It’s 1890 in Ingelstad, and university graduation is on the horizon for 17-year-old German aspiring doctor and prodigy Victor Frankenstein.
After drawing an older student’s attention during a classroom debate about the ethics of experimentation on living human subjects, blond, blue-eyed Victor faces a challenge: to bring a person back from the dead. Tired of being underestimated and galvanized by pride and ambition, he accepts. A mysterious alchemical text offers a solution—he just needs a patient. Vulnerable, kind, chronically ill Elias seems like an easy target. But after Victor’s cruel experiment results in Elias’ being disfigured beyond recognition, Victor is forced to confront the consequences of his actions. His mission to reverse the atrocities he perpetrated propels him on a quest for assistance from a network of alchemists scattered across Europe, with sallow, brown-eyed Elias never far behind on his own parallel journey to track Victor down and exact his revenge. But the pair’s unexpected bond, forged by the experiment, is only growing stronger.
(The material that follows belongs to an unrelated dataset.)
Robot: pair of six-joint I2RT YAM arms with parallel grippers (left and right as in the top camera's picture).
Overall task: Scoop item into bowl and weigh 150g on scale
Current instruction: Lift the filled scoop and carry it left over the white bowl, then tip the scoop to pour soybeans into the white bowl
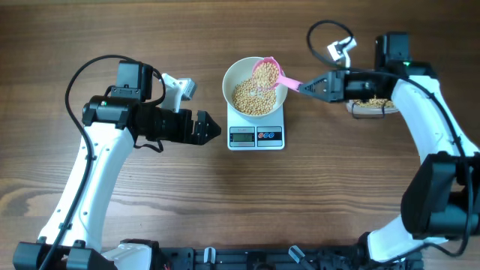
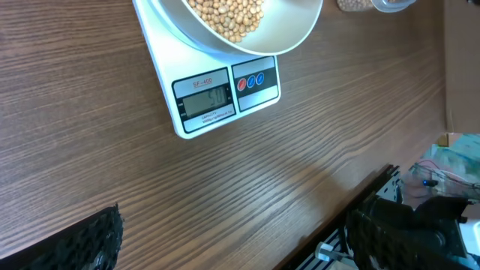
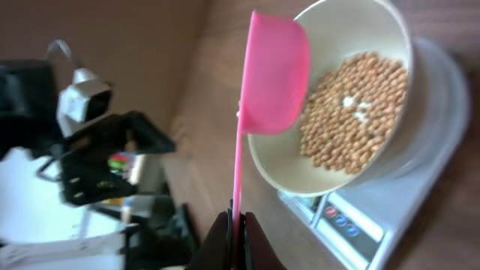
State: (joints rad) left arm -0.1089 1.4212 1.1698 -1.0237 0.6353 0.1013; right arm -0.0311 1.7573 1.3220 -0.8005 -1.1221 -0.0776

The vague explanations of scientific and magical elements, lack of development of the many static side characters, and distracting footnotes detract somewhat from the story’s valuable explorations of redemption and revenge. But the succinct chapters and accessible, eloquent prose make for an immersive, fast-paced reading experience.
A tense, atmospheric illustration of the human capacity to be at once inconceivably kind and inexplicably cruel.